Affaire Belliraj - Sûreté de l’État belge - Rôle - Relations avec la direction générale marocaine des Études et de la Documentation (DGED)

sûreté de l'Etat
service secret
Maroc
terrorisme
échange d'information

Chronologie

7/12/2009Envoi question (Fin du délai de réponse: 8/1/2010)
7/1/2010Réponse

Réintroduction de : question écrite 4-4726

Question n° 4-5700 du 7 décembre 2009 : (Question posée en néerlandais)

Le 27 juillet, Abdelkader Belliraj a été condamné à à la détention à perpétuité par le tribunal de Salé (Maroc). L’affaire Belliraj a donné lieu à de nouvelles idées concernant des affaires criminelles du passé, mais a essentiellement dévoilé un nombre incroyable d’intrigues et soulevé davantage encore de questions sans réponse. Le numéro de septembre 2009 du magazine MO a publié un dossier spécial sur l’affaire Belliraj. Il révèle que ce dernier a été surveillé durant plusieurs années, à partir des années 80, tant pas la Sûreté belge que par les services marocains de renseignements.

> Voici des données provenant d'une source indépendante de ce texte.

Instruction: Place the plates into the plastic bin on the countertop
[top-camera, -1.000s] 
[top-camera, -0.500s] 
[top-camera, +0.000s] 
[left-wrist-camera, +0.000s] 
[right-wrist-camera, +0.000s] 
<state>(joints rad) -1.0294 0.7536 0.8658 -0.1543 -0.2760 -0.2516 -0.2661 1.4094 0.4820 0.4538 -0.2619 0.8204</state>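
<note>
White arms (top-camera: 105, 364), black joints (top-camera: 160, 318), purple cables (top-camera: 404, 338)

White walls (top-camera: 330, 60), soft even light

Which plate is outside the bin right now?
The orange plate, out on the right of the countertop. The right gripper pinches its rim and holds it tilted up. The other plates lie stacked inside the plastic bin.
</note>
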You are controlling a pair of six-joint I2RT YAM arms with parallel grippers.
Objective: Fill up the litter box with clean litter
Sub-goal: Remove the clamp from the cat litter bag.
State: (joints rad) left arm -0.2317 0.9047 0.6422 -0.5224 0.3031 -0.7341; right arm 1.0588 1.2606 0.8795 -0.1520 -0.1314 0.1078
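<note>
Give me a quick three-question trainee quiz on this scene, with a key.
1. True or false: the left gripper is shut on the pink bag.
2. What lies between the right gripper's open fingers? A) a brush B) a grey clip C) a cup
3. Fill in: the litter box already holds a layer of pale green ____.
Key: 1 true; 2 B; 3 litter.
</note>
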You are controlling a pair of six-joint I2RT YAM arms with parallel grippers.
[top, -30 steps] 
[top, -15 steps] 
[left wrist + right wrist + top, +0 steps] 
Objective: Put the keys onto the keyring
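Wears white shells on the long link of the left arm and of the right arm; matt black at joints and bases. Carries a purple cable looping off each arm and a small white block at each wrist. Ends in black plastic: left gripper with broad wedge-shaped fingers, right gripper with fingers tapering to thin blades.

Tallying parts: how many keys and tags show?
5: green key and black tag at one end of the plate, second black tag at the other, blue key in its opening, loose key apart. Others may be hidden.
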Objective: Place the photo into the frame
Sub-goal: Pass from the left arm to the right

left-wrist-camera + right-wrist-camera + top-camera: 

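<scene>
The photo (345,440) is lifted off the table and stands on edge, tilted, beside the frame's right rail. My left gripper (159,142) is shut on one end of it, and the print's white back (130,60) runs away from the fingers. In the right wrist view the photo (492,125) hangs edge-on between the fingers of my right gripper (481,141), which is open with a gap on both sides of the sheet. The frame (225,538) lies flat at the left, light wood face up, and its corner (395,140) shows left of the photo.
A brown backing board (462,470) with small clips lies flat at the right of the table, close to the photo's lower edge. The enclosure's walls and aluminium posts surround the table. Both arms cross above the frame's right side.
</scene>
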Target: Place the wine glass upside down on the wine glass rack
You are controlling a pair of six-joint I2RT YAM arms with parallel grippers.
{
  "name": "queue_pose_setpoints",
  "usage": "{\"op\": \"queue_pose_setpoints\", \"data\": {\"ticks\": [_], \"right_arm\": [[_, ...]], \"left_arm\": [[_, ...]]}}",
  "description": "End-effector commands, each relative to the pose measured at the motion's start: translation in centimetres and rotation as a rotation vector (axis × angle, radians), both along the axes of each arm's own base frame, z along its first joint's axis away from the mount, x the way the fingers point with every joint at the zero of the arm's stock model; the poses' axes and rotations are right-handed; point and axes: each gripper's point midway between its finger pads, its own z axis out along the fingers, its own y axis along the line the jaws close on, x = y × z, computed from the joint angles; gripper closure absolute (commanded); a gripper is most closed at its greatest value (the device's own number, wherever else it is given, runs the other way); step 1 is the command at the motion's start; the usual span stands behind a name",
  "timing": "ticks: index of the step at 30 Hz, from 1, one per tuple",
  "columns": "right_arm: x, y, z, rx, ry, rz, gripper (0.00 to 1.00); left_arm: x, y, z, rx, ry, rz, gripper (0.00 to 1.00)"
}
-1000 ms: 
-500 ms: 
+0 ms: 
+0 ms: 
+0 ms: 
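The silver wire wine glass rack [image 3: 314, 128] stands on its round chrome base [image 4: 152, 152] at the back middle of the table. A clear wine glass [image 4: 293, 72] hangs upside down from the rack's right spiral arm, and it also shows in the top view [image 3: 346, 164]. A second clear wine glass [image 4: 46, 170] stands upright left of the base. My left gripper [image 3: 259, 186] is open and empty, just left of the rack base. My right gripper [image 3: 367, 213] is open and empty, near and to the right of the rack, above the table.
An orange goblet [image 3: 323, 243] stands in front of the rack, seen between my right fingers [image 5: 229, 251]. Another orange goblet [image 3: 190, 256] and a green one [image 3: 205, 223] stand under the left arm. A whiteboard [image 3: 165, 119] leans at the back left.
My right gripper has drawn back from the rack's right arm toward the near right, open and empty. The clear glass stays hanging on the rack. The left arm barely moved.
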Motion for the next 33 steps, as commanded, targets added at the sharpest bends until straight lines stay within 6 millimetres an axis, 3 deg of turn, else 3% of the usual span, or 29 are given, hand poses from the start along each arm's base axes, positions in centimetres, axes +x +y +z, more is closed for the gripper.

La Sûreté de l’État aurait eu une relation structurelle « donnant-donnant » avec la direction générale marocaine des Études et de la Documentation (DGED), le service responsable du contrôle des communautés marocaines à l’étranger et de la recherche d’éventuelles menaces à l’encontre de l’État marocain. Cette collaboration a évolué au fil des ans ; particulièrement intensive au départ, elle s’est ensuite empreinte de méfiance de part et d’autre. Les relations actuellement très tendues entre la Sûreté de l’État belge et les services marocains de renseignements, principalement la DGED, sont pour le moins inquiétantes. La collaboration avec les services étrangers de renseignements actifs sur le territoire belge n’est pas évidente, cela va de soi. Pourtant, diverses informations et déclarations, dont celles de l’administrateur général de la Sûreté de l’État Winants, révèlent que le gâchis est total. Alain Winants met en garde en disant que « Cela ne peut que mal se terminer ».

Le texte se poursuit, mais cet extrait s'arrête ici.